Mobile applications for enhancing long-distance travel experience
DOI:
https://doi.org/10.5281/zenodo.17644271Keywords:
mobile travel applications , long-distance travel, digital mobility, travel booking apps, Unified Payments InterfaceAbstract
This study examines how travel mobile applications (TMAs) enhance long-distance mobility in India from 2021 to 2025. We used a mixed-method approach to combine quantitative and qualitative evaluations of market adoption and trends. We analyzed functional capabilities, accessibility, and innovation among leading travel apps. We reviewed secondary data on downloads, market value, booking share, and digital payment adoption. We also assessed features of private and government platforms covering air, rail, and intercity bus travel. The study determined that the number of Indian users of travel mobile applications (TMAs) increased from approximately 220 million in 2021 to over 800 million by 2023. By 2025, it is projected that mobile bookings will comprise nearly 70% of total bookings. This adoption is attributed to the increased affordability of smartphones, the ongoing expansion of internet access, and the widespread use of Unified Payments Interface (UPI). Nevertheless, several substantial gaps persist. Notable shortcomings include inconsistent provision of real-time updates, absence of offline functionality, inadequate accessibility features for vulnerable populations, and limited integration of sustainability features.
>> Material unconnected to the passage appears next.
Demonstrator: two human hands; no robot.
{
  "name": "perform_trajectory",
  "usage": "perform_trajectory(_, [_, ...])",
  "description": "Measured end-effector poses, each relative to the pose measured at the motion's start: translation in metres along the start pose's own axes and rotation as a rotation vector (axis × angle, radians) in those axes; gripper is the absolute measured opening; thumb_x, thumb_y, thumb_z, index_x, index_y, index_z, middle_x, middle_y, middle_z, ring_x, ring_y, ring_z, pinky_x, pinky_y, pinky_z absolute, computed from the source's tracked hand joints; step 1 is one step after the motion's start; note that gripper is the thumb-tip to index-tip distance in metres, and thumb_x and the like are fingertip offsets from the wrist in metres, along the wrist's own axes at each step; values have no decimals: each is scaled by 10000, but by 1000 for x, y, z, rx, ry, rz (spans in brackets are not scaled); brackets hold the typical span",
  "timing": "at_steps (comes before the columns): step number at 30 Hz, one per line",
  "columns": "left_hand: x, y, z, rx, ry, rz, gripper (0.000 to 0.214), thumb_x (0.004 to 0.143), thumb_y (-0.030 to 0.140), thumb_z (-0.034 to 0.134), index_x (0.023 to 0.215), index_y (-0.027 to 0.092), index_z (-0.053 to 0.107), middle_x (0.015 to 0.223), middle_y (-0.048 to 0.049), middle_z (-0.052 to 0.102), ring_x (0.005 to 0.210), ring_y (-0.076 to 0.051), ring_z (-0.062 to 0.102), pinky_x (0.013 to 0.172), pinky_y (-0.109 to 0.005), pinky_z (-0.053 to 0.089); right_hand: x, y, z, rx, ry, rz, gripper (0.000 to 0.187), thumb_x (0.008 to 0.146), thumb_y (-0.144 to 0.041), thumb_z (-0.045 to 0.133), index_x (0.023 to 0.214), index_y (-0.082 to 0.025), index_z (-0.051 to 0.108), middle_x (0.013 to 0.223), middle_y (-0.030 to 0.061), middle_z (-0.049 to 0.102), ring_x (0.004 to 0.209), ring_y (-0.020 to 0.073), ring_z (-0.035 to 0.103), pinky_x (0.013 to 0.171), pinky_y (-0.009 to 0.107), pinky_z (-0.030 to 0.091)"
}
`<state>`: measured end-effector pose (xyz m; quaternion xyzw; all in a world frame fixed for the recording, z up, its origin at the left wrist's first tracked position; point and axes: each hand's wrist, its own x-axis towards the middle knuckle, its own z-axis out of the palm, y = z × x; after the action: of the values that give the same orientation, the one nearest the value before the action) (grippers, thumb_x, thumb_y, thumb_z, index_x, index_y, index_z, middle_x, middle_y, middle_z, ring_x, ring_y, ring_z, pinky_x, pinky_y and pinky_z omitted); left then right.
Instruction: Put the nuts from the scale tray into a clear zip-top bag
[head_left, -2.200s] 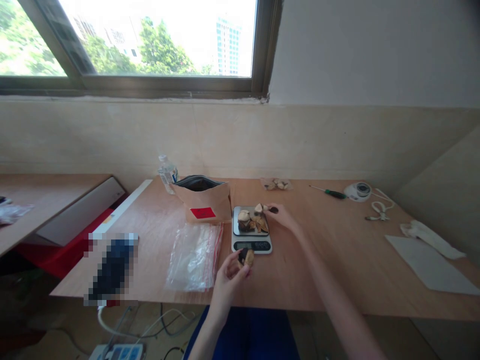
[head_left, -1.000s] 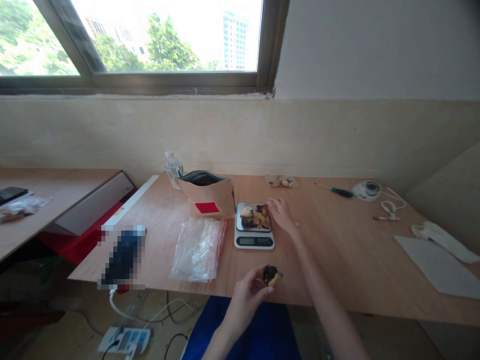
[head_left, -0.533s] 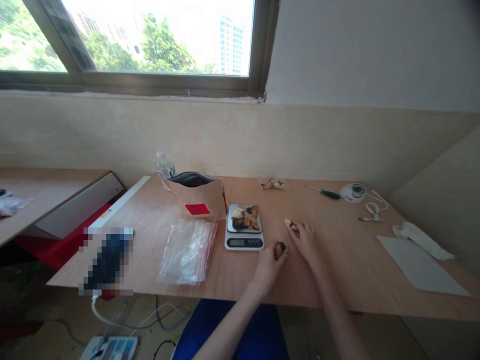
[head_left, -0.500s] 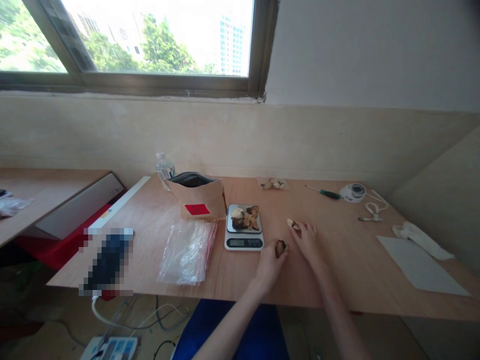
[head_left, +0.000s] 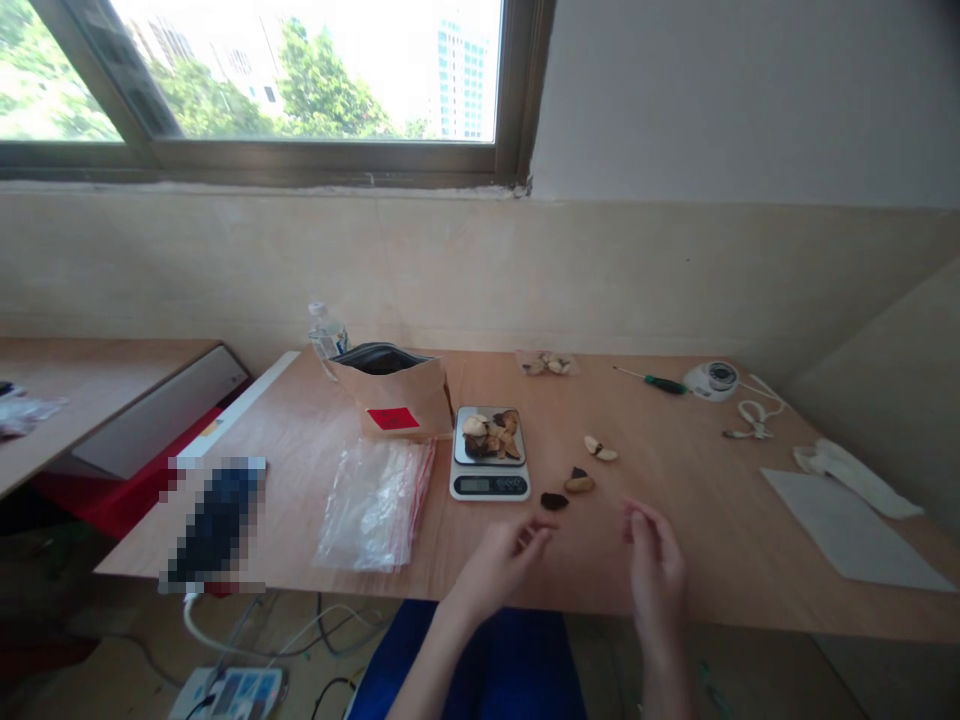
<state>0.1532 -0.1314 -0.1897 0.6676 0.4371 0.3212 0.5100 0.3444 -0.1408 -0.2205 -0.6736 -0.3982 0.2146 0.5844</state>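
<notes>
While both hands hover low over the near edge of the counter [head_left: 675, 500], neither holds anything. Left hand [head_left: 499, 560] is loosely open, fingers curled, fingertips just short of a small dark mushroom piece [head_left: 554, 501] lying on the wood. Right hand [head_left: 656, 560] is open too, fingers spread and pointing up-left, touching nothing, apart from the left hand.

Just beyond the dark piece: a tan-and-dark mushroom piece [head_left: 579, 483], close to it but not touching as far as I can tell. Further back and to the right, a pale mushroom piece [head_left: 601, 449], on its own on the bare counter.

Left of these three, a small digital kitchen scale [head_left: 489, 484] with a heap of dried mushrooms [head_left: 491, 436] on its platform; display too small to read. Left of the scale, a clear zip bag [head_left: 375, 503] with a red seal strip lies flat. Behind that, a brown paper pouch [head_left: 394, 400] with a red label stands upright, mouth open, just beside the scale's back corner. A water bottle [head_left: 324, 335] stands behind the pouch at the counter's far left corner.

Along the back edge: a small clear packet [head_left: 546, 364] with more mushroom pieces, a green-handled screwdriver [head_left: 651, 380], a white round device [head_left: 712, 380] and a white cable [head_left: 754, 418]. Far right: a white cloth [head_left: 851, 477] and a sheet of paper [head_left: 855, 535].
</notes>
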Motion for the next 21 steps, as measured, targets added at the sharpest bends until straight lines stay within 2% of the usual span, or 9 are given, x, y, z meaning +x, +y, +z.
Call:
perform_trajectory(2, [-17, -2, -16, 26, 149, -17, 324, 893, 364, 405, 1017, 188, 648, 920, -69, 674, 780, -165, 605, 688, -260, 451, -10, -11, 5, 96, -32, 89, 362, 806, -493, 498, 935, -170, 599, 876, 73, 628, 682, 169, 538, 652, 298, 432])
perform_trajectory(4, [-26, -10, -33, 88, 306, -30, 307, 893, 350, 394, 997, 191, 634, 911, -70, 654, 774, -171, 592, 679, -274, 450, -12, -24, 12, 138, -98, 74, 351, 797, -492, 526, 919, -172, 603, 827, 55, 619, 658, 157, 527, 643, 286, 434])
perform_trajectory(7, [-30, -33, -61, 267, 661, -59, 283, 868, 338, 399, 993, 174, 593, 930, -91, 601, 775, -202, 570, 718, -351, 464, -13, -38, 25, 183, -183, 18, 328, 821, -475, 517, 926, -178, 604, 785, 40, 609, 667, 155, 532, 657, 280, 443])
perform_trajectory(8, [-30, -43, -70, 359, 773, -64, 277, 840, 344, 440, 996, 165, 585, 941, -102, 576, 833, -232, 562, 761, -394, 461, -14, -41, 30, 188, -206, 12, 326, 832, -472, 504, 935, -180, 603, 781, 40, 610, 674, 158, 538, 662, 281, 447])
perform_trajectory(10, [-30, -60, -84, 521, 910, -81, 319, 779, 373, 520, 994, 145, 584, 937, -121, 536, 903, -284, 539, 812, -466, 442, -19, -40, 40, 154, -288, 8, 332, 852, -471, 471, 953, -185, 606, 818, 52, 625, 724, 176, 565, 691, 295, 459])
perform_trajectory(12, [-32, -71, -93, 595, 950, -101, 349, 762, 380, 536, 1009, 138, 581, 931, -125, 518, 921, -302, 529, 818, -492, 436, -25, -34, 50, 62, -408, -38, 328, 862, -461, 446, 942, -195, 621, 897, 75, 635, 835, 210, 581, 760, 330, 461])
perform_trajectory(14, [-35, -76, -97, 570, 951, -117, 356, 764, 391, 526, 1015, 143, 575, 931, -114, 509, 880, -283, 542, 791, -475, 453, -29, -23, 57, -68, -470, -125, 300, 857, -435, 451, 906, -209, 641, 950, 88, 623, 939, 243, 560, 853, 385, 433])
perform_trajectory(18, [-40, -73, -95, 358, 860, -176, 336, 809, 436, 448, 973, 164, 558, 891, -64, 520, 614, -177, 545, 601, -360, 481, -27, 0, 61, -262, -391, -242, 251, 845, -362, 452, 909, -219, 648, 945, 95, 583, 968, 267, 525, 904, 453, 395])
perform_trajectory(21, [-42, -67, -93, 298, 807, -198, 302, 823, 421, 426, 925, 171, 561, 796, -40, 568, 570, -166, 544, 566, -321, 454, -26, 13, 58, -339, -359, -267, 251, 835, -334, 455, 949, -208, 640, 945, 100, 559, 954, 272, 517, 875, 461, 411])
The study recommends targeted enhancements in operational reliability, the adoption of universal design, multilingual support, and the integration of eco-friendly travel options. Addressing these gaps requires coordinated efforts among developers, transport operators, and policymakers. Such collaboration may facilitate the transformation of mobile travel applications into an inclusive, sustainable, and reliable digital infrastructure for long-distance travel in India.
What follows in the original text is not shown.